The Court of Appeals, in its Decision, held in part:

The basis of their solidarity is not the Memorandum of Agreement but the fact that they have become joint tortfeasors. There is solidary liability only when the obligation expressly so states, or when the law or the nature of the obligation requires solidarity.[27]

We find no compelling reason to disturb this particular conclusion reached by the Court of Appeals. The issue, therefore, must be ruled in the negative.

Article 2176 of the New Civil Code provides:

ART. 2176. Whoever by act or omission causes damage to another, there being fault or negligence, is obliged to pay for the damage done.
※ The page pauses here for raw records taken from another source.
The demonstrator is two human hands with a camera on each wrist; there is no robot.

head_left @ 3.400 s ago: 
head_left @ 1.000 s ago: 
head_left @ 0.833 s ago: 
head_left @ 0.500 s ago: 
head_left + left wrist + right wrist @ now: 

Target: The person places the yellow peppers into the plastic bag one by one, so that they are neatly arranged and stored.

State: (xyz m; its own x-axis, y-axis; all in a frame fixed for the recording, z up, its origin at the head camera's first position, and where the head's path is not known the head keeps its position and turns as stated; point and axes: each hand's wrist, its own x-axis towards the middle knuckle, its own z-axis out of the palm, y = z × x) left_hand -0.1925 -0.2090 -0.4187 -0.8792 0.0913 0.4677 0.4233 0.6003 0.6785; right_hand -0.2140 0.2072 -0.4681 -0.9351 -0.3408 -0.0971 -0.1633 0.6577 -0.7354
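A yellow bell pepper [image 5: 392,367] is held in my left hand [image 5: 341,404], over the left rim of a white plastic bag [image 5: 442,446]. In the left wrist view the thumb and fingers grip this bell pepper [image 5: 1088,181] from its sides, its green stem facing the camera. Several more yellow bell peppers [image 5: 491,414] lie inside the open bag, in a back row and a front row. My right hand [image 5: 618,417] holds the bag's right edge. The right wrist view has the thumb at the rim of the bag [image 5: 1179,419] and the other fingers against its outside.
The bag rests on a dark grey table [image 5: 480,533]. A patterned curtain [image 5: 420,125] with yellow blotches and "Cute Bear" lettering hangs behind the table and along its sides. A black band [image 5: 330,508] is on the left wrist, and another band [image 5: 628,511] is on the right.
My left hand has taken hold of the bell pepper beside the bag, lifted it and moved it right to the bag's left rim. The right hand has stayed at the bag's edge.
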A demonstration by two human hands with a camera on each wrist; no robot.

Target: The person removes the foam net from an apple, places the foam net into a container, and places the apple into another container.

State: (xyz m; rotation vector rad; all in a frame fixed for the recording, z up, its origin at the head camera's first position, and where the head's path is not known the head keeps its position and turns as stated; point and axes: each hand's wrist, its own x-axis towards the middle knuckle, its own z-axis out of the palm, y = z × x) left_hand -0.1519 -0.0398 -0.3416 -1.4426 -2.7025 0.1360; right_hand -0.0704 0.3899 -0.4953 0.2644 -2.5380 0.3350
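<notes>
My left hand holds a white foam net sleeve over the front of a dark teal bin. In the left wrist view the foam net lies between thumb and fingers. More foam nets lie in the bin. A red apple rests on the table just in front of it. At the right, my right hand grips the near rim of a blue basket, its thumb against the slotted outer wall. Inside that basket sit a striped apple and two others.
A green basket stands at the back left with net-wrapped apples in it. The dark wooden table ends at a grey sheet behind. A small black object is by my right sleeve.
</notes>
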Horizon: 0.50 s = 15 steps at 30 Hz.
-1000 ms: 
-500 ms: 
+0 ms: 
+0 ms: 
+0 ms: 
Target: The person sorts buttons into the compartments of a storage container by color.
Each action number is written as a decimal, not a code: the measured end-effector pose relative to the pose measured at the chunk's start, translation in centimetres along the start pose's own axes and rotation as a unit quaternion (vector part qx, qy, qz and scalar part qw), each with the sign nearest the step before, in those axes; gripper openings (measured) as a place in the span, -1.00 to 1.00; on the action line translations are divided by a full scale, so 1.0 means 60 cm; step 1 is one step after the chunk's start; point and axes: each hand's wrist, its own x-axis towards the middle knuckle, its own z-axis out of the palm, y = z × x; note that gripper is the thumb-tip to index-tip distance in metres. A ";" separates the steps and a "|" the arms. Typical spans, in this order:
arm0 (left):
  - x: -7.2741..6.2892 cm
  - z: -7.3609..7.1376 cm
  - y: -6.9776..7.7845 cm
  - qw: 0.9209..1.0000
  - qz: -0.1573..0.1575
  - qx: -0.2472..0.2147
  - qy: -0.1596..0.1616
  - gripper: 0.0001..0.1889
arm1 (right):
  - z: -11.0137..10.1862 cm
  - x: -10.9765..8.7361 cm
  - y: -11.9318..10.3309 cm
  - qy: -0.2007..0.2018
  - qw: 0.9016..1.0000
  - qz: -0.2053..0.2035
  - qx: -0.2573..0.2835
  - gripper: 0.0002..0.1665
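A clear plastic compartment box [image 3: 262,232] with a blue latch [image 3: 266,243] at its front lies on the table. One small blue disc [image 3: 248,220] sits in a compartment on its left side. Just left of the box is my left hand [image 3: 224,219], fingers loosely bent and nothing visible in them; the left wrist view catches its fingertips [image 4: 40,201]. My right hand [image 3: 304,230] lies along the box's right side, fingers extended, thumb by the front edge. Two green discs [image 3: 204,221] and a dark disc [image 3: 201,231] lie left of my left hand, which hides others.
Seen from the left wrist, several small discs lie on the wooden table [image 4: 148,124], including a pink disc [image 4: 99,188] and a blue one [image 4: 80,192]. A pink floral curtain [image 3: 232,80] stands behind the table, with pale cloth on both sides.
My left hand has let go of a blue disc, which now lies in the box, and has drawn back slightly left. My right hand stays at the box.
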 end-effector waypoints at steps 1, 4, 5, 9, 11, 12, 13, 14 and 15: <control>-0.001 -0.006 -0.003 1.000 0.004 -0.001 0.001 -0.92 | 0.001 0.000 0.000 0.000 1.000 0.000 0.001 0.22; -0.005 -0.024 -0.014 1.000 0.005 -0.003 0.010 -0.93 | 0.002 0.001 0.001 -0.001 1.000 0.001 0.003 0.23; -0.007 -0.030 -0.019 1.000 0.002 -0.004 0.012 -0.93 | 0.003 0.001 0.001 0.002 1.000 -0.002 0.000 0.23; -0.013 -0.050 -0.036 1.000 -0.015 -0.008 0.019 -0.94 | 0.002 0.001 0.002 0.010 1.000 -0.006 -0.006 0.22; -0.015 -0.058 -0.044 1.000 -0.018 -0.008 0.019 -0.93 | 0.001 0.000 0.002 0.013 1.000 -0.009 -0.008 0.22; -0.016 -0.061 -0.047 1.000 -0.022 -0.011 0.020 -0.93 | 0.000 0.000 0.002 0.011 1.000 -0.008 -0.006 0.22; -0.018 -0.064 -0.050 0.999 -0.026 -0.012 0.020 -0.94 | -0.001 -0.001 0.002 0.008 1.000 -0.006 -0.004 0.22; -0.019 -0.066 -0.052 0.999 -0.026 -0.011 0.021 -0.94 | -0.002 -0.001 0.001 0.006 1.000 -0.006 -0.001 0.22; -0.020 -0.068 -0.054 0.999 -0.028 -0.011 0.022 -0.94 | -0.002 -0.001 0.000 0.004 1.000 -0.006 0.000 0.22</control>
Such fault or negligence, if there is no pre-existing contractual relation between the parties, is called a quasi-delict and is governed by the provisions of this Chapter.

Based on this provision of law, the requisites of quasi-delict are the following:

(a) there must be an act or omission;

(b) such act or omission causes damage to another;

(c) such act or commission is caused by fault or negligence; and

(d) there is no pre-existing contractual relation between the parties.

All the requisites are attendant in the instant case. The tortious act was the excavation which caused damage to the respondent because it was done surreptitiously within its premises and it may have affected the foundation of the chapel. The excavation on respondents premises was caused by fault. Finally, there was no pre-existing contractual relation between the petitioner and Yoro on the one hand, and the respondent on the other.

For the damage caused to respondent, petitioner and Yoro are jointly liable as they are joint tortfeasors. Verily, the responsibility of two or more persons who are liable for a quasi-delict is solidary.[28]

The heavy reliance of petitioner in paragraph 4 of the MOA cited earlier cannot steer him clear of any liability.

As a general rule, joint tortfeasors are all the persons who command, instigate, promote, encourage, advise, countenance, cooperate in, aid or abet the commission of a tort, or who approve of it after it is done, if done for their benefit.[29]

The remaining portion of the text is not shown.